→ **TASK DIRECTIONS**:
Pick out the lines below that contain the string "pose" and copy them all.

++++++++++++++++++++

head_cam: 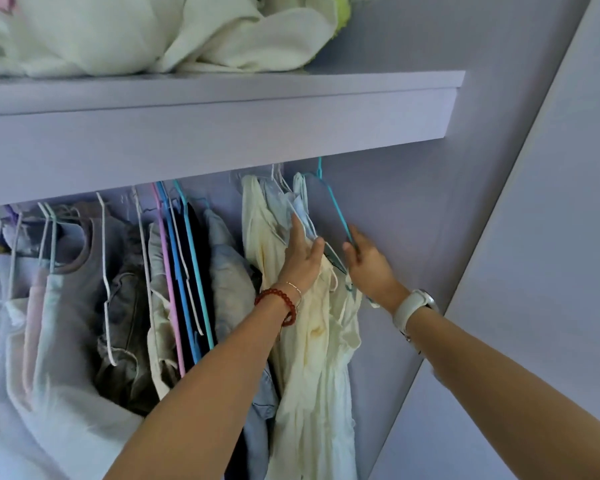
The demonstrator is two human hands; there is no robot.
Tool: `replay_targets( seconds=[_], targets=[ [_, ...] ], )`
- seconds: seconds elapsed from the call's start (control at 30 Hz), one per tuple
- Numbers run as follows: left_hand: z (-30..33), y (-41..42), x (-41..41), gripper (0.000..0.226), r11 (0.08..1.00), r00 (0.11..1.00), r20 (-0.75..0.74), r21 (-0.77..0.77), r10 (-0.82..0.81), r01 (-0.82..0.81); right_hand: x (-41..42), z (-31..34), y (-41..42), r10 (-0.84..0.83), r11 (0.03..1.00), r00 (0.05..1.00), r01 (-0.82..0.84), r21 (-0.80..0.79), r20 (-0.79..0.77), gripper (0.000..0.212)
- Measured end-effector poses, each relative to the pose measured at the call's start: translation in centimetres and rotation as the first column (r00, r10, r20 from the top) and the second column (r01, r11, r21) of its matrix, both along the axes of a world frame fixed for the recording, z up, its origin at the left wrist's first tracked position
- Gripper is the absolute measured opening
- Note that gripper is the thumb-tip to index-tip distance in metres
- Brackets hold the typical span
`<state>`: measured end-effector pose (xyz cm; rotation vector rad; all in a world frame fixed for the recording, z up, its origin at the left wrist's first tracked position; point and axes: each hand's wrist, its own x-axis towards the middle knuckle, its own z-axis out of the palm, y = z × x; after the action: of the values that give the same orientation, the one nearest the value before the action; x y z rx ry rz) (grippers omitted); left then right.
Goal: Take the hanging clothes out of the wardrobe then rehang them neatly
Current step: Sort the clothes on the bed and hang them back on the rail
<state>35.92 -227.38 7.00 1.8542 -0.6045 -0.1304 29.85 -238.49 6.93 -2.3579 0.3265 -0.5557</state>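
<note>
Clothes hang in a row under a lilac wardrobe shelf (222, 133). At the right end hangs a cream dress (312, 358) beside a pale blue shirt (300, 209). My left hand (300, 254), with a red bead bracelet, presses flat against these garments, its thumb out toward the right. My right hand (368, 261), with a white watch on its wrist, pinches the lower arm of a teal hanger (333, 199) whose hook goes up behind the shelf. The rail itself is hidden.
Further left hang a grey top (84, 244), a dark grey garment (125, 306), white pieces (49, 375) and blue and pink hangers (181, 271). Folded white cloth (153, 29) lies on the shelf. The wardrobe side wall (413, 237) stands close on the right.
</note>
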Motion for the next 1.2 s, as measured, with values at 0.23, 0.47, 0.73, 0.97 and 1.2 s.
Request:
replay_targets(
  seconds=[0.23, 0.47, 0.73, 0.97, 1.2],
  targets=[
    [0.9, 1.7, 0.5, 0.054, 0.978, 0.989, 0.029, 0.142, 0.147, -0.150, -0.5, -0.2, 1.4, 0.038, 0.910, 0.976, 0.055, -0.411, 0.215, 0.044],
    [1.1, 6.1, 0.5, 0.028, 0.910, 0.927, 0.128, 0.187, 0.352, -0.371, 1.9, 1.3, 4.8, 0.038, 0.971, 0.994, -0.060, -0.229, -0.102, 0.047],
    [0.4, 6.7, 0.2, 0.021, 0.891, 0.891, -0.068, -0.044, 0.448, -0.452, 1.9, 0.5, 5.1, -0.103, 0.994, 0.992, 0.104, 0.012, -0.072, 0.033],
    [-0.7, 4.9, 0.0, 0.025, 0.877, 0.897, -0.102, -0.186, 0.430, -0.442, 0.2, 1.6, 3.0, -0.268, 0.962, 0.962, 0.270, -0.045, 0.048, 0.028],
    [-0.9, 5.7, 0.5, 0.031, 0.931, 0.937, -0.032, -0.105, 0.348, -0.349, 0.2, 2.2, 2.3, -0.253, 0.944, 0.967, 0.237, -0.229, -0.043, 0.028]
  ],
)
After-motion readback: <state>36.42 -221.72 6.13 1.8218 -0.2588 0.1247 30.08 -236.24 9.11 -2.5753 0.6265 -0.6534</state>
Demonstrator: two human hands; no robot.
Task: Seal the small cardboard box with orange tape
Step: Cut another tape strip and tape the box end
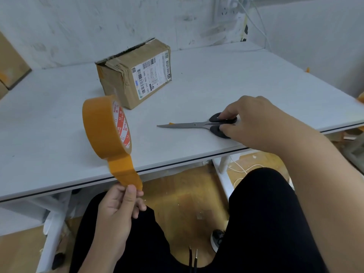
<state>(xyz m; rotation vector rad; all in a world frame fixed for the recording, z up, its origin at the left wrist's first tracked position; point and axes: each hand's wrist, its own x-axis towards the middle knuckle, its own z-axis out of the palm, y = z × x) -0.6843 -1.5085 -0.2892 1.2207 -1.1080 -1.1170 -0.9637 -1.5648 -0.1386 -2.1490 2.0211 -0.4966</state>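
Note:
A small cardboard box [136, 73] with white shipping labels lies on the white table [226, 79], its top seam gaping a little. My left hand [116, 211] pinches the loose end of the orange tape below the table's front edge. The roll of orange tape [102, 127] hangs in the air above that hand, in front of the box. Grey scissors with black handles [197, 125] lie flat on the table, blades closed and pointing left. My right hand [256, 123] rests on their handles, fingers at the loops.
More cardboard boxes [9, 62] stand at the far left against the wall. A wall socket with white cables [250, 14] is at the back right. My legs in black trousers [262, 213] are below the table's front edge.

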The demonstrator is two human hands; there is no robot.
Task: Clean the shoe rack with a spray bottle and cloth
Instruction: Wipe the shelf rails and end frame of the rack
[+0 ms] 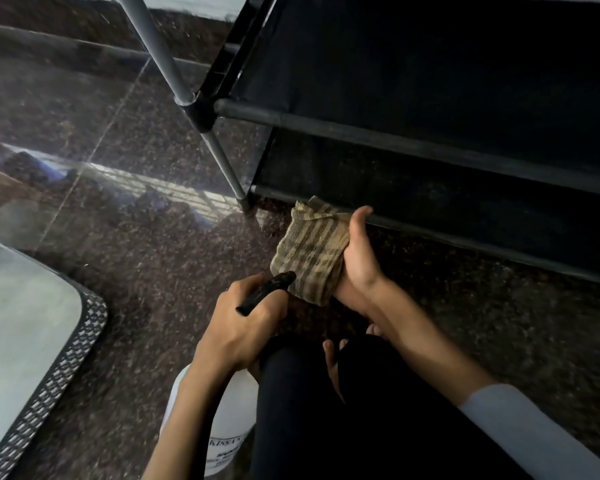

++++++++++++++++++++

→ **FINAL ANSWER**:
- Measured end-effector poses, each relative to the pose measured at the call's start: translation in centimetres and rotation as the first column (r00, r10, r20 from the top) and the second column (r01, r11, r21) of its matrix, both along the axes of a world frame fixed for the recording, z up, its origin at the left wrist's first tracked position
`<state>`: measured end-effector pose (xyz cm; rotation vector rad; all in a world frame fixed for the recording, z up, its origin at the left wrist's first tracked position; point and axes: each hand's wrist, its own x-axis towards the middle knuckle, its own z-axis out of the palm, y = z × x; after the action: of the values that give the same orientation, the one nearest the value before the action; x y z rx ry rz) (grippers omitted); left then right.

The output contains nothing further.